_Prompt_: Your answer is a number only: how many lines in the data below contain "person"?

═════ Working data ═════

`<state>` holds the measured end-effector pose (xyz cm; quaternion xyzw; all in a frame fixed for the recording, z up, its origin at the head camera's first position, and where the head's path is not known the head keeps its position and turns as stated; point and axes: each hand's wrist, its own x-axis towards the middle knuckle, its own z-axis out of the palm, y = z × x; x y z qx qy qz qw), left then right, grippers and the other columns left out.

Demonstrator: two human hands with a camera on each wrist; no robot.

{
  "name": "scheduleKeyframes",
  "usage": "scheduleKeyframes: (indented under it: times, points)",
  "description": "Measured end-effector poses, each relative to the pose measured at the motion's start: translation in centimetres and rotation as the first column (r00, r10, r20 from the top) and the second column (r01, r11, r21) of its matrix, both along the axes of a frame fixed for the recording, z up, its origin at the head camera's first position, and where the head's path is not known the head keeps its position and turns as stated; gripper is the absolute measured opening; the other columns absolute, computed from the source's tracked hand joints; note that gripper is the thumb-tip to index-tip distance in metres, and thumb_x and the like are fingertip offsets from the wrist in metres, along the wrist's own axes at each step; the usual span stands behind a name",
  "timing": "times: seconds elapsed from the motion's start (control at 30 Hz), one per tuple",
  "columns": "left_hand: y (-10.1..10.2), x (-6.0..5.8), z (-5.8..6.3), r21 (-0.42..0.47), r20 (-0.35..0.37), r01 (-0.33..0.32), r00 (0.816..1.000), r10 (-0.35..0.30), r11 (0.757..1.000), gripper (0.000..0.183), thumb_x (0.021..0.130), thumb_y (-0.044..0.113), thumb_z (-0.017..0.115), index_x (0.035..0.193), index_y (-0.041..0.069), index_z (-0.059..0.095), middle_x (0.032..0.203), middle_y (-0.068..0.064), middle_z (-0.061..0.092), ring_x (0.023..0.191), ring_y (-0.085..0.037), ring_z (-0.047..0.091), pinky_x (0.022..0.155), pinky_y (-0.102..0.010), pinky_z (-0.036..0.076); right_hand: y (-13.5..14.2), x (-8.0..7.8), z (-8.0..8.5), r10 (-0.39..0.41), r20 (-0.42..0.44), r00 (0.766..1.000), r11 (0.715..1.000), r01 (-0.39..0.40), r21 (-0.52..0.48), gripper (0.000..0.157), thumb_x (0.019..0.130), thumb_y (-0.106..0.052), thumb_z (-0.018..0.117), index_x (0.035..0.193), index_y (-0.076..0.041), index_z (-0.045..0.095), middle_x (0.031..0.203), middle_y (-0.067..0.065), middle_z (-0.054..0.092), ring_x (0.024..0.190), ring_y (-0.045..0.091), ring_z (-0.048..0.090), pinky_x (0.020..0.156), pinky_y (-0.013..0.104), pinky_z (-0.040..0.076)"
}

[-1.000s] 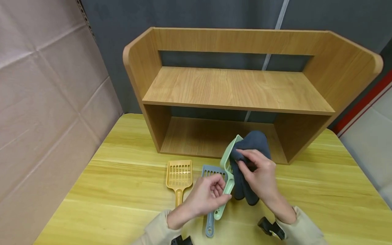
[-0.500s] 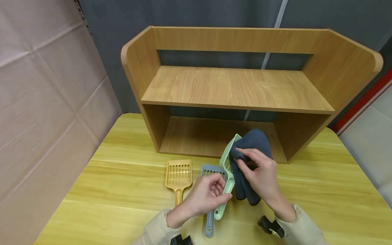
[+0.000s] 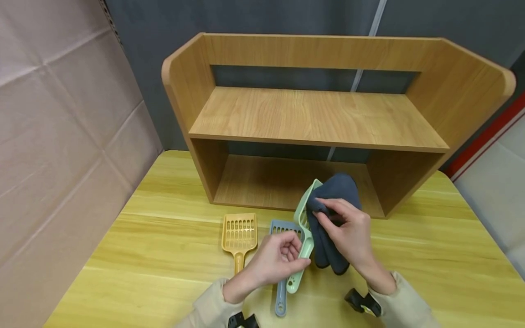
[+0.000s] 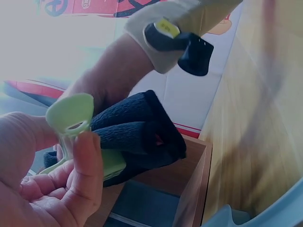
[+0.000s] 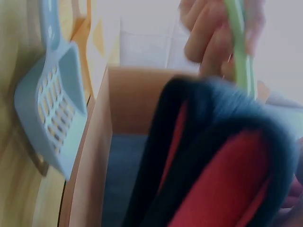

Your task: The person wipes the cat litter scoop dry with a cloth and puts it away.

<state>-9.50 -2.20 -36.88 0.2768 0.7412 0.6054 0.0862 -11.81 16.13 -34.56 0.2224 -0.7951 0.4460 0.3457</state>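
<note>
My left hand pinches the handle of a light green slotted litter scoop, which is tilted up above the table. In my right hand is a folded dark blue cloth, gripped between thumb and fingers and lying against the scoop's head, much of which it covers. Red lining shows inside the folds of the cloth in the right wrist view. Below the green scoop a blue-grey litter scoop lies on the table, partly hidden by my left hand. To its left lies a yellow litter scoop.
A two-tier wooden shelf stands at the back of the wood-patterned table. Its lower front edge is close behind the scoops and the cloth. A pale sheet hangs on the left, and a dark grey panel stands behind.
The cloth shifts slightly against the green scoop, while both hands keep nearly the same places and grips. The scoops on the table have not moved.
</note>
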Motion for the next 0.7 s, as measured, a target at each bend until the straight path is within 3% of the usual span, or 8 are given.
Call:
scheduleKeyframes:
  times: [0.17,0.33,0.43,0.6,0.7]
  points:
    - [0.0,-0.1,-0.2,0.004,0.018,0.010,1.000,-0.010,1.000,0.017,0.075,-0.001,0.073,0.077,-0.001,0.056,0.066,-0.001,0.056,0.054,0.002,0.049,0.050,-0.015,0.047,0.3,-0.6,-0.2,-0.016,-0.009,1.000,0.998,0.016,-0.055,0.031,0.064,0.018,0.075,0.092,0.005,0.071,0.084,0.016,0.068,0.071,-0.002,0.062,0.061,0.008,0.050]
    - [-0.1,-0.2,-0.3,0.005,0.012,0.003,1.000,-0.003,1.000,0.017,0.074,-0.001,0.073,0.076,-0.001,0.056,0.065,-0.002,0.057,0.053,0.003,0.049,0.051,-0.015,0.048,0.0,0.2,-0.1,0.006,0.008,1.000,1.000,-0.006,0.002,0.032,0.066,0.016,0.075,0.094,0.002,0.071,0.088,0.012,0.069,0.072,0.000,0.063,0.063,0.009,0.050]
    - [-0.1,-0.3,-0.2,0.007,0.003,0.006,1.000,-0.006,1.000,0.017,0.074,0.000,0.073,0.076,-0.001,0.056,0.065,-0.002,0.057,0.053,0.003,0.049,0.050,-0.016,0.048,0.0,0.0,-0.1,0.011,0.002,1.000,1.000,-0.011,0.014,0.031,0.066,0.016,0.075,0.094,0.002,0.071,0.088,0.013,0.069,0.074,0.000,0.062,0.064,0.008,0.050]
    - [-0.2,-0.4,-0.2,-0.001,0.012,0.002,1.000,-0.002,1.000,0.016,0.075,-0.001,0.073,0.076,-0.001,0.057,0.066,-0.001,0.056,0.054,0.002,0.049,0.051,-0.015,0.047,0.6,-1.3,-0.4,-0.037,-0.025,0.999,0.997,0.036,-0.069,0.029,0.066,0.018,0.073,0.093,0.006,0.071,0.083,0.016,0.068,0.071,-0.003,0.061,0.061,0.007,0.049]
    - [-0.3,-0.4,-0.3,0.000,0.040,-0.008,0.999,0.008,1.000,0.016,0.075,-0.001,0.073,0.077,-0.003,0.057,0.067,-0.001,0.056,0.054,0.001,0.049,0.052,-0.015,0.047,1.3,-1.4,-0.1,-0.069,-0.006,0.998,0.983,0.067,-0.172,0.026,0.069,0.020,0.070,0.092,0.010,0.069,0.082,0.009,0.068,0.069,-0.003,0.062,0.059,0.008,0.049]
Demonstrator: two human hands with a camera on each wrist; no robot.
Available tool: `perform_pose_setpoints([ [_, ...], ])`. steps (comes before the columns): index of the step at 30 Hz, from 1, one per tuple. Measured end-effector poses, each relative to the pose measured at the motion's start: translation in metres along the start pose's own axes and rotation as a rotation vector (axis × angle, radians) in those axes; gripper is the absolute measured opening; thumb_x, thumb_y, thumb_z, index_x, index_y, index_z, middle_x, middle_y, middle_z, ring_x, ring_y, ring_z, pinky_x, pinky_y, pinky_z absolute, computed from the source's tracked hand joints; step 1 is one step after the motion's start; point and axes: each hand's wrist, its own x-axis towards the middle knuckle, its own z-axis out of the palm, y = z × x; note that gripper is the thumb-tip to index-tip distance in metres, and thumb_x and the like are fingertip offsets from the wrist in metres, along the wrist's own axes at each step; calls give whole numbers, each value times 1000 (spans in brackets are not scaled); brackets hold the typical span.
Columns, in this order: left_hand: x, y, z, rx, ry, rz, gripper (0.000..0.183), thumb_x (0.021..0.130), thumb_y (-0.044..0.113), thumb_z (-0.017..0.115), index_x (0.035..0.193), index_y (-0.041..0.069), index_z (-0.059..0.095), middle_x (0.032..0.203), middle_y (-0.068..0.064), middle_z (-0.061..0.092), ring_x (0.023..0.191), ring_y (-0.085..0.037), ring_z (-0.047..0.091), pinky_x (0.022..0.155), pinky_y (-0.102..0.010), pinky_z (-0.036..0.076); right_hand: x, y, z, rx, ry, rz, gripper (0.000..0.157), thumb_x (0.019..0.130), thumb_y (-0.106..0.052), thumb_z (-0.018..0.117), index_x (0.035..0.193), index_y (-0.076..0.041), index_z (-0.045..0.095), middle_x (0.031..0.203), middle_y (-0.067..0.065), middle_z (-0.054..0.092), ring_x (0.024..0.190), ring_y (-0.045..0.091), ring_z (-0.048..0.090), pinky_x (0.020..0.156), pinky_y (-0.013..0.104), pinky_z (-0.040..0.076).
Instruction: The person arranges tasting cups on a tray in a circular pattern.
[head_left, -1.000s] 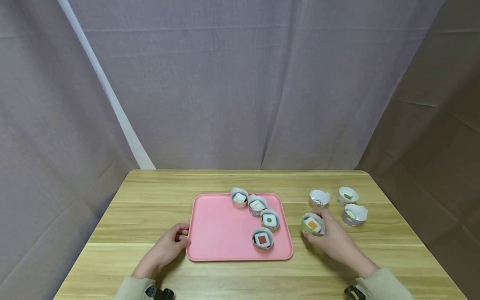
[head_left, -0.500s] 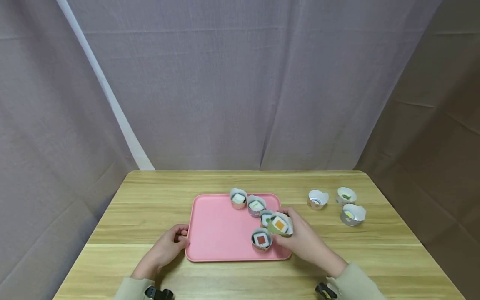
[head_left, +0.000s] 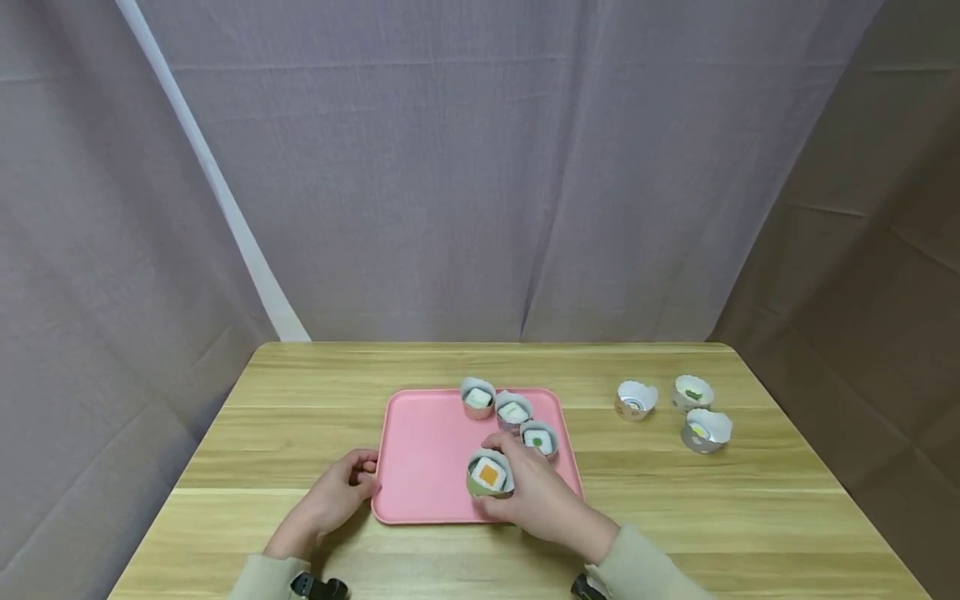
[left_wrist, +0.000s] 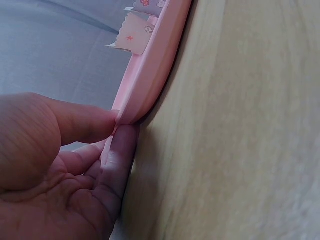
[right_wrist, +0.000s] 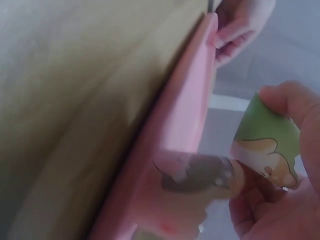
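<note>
My right hand (head_left: 536, 492) grips a green paper cake cup (head_left: 489, 475) above the pink tray (head_left: 427, 467). Inside the cup sits a white square piece with an orange centre. A cartoon animal shows on the cup's side in the right wrist view. At the tray's left edge my left hand (head_left: 336, 497) pinches the rim between thumb (left_wrist: 90, 122) and fingers. Three more filled cups show on the tray: a pink one (head_left: 477, 400) at the back, a greyish one (head_left: 513, 410), and one with a green-dotted piece (head_left: 538, 440). My right hand hides the red-topped piece in the head view.
Off the tray to the right stand three paper cups: a brown-patterned one (head_left: 636, 401), one with something green inside (head_left: 692, 392), and a grey one (head_left: 707, 431). Wooden table (head_left: 255, 450) surrounds the tray. Grey cloth (head_left: 420, 208) hangs behind.
My right hand has carried the green cup leftward from the table's right side to over the tray. My left hand has stayed at the tray's left edge.
</note>
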Motion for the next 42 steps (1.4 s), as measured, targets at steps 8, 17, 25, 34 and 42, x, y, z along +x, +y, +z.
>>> perform_pose_setpoints([
  [8, 0, 0, 1, 4, 6, -4, 38, 85, -9, 60, 123, -5, 55, 102, -11, 54, 87, -20, 51, 68, -23, 45, 3, 6, 14, -169, -46, -115, 66, 73, -36, 82, 128, -15, 51, 116, -10, 58, 107, 11, 50, 106, 44, 23],
  [17, -1, -1, 0, 11, 12, -4, 39, 85, -9, 60, 123, -5, 55, 103, -12, 54, 87, -20, 51, 69, -24, 45, 1, 12, 15, -250, -58, -175, 62, 73, -37, 81, 124, -16, 54, 118, -7, 58, 109, 11, 50, 112, 47, 15],
  [25, 0, -1, 1, 19, 14, -10, 39, 84, -9, 60, 123, -5, 55, 103, -11, 54, 87, -20, 51, 69, -24, 45, 1, 17, 11, -265, -40, -194, 63, 75, -54, 76, 123, -17, 59, 116, -6, 58, 117, 16, 43, 111, 50, 12],
  [34, 2, -1, 1, 29, 11, -12, 39, 85, -9, 59, 123, -4, 54, 103, -11, 54, 88, -20, 50, 69, -24, 45, 2, 23, 6, -278, 10, -160, 53, 81, -60, 67, 116, -21, 66, 118, -8, 56, 120, 19, 40, 107, 52, 13],
  [42, 2, -1, 1, 39, 12, -11, 39, 85, -9, 59, 123, -4, 55, 102, -11, 54, 87, -20, 50, 69, -23, 44, 0, 29, 5, -269, 22, -142, 56, 78, -64, 66, 118, -24, 68, 122, -7, 55, 121, 19, 37, 108, 50, 11],
])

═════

_Result below_: 2